Cardinal Pole Catholic School, east London
The artist has handed over the canvas to give schoolkids from around the world an outlet for their adolescent rage. The problem is, they’re not all rebels like him

Adults are not schoolchildren and – as all good teachers know – you’re deluding yourself if you pretend to be one of the kids. Oscar Murillo, best known as one of the four artists who chose to share the 2019 Turner prize, has ignored that wisdom. He has returned to his former school and to his adolescence. After his family came from Colombia to Britain when he was 10, he was educated at Cardinal Pole Catholic School in Hackney, east London. It is an impressive place. Indeed the evident seriousness of the school – and the articulacy of its senior pupils, who are spending the summer as helpers for the project’s producers Artangel – oddly shows up the bad-boy fantasy of Murillo’s project.
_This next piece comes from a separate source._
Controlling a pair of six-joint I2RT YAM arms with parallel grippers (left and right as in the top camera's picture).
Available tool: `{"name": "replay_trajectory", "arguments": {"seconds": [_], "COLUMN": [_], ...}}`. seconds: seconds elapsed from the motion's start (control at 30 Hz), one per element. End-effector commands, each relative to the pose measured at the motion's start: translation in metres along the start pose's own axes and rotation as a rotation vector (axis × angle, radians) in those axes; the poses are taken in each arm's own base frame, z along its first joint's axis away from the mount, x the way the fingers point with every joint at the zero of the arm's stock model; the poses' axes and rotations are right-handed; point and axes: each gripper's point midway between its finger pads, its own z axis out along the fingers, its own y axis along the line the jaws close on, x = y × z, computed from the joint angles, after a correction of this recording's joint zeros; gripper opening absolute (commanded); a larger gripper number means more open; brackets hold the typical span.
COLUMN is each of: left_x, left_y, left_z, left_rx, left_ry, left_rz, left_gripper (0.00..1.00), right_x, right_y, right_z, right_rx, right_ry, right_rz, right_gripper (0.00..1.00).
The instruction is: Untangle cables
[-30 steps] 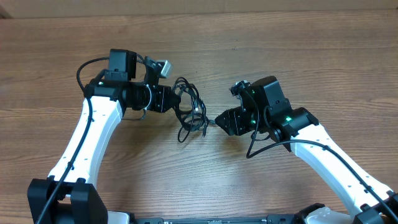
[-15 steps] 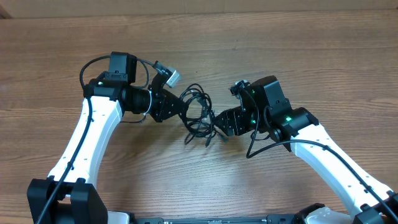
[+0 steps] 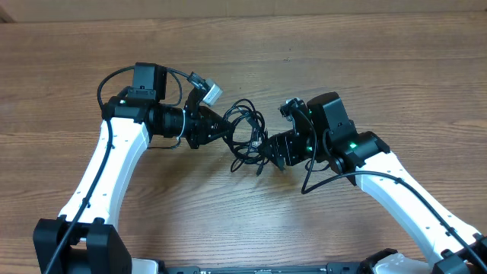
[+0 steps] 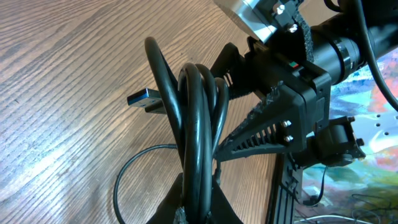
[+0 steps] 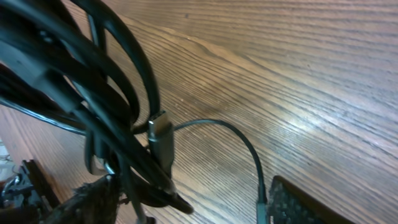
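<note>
While my left fingers [image 3: 223,126] pinch the cables [image 3: 245,133], my spread right fingers [image 3: 271,149] should close on one strand, then pull slowly.

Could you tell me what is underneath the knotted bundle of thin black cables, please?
Only the brown wooden tabletop shows beneath the bundle of thin black cables, with one loose strand curving over it. Whatever lies directly below the thick loops is covered.

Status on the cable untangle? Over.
Left gripper shut on cables. Right gripper open at the bundle's edge. Cables knotted in one bundle. No obstruction seen.
</note>
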Motion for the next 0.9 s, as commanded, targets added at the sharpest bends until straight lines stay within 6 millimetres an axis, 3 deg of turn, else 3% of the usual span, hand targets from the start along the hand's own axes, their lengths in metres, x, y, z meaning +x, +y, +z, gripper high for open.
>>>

Apparently Murillo was unhappy, frustrated and rebellious at school. He sees the same alienation in the pen marks and cuts pupils everywhere leave on their desks. So, since 2014, he has been providing school classes across the world with pieces of canvas to graffiti as they wish, assembling a global archive of dissident art made by 10 to 16-year-old kids at 350 high schools in 30 countries. In his installation of this entire hoard in Cardinal Pole’s hall, the boredom of a planet of adolescents seeps from thousands of inky doodles. A rotating selection is displayed on glass-covered tables while the rest are stacked on shelves in a well-organised archive to be consulted with the help of volunteers, as if you were in a library researching a PhD on the teenage mind.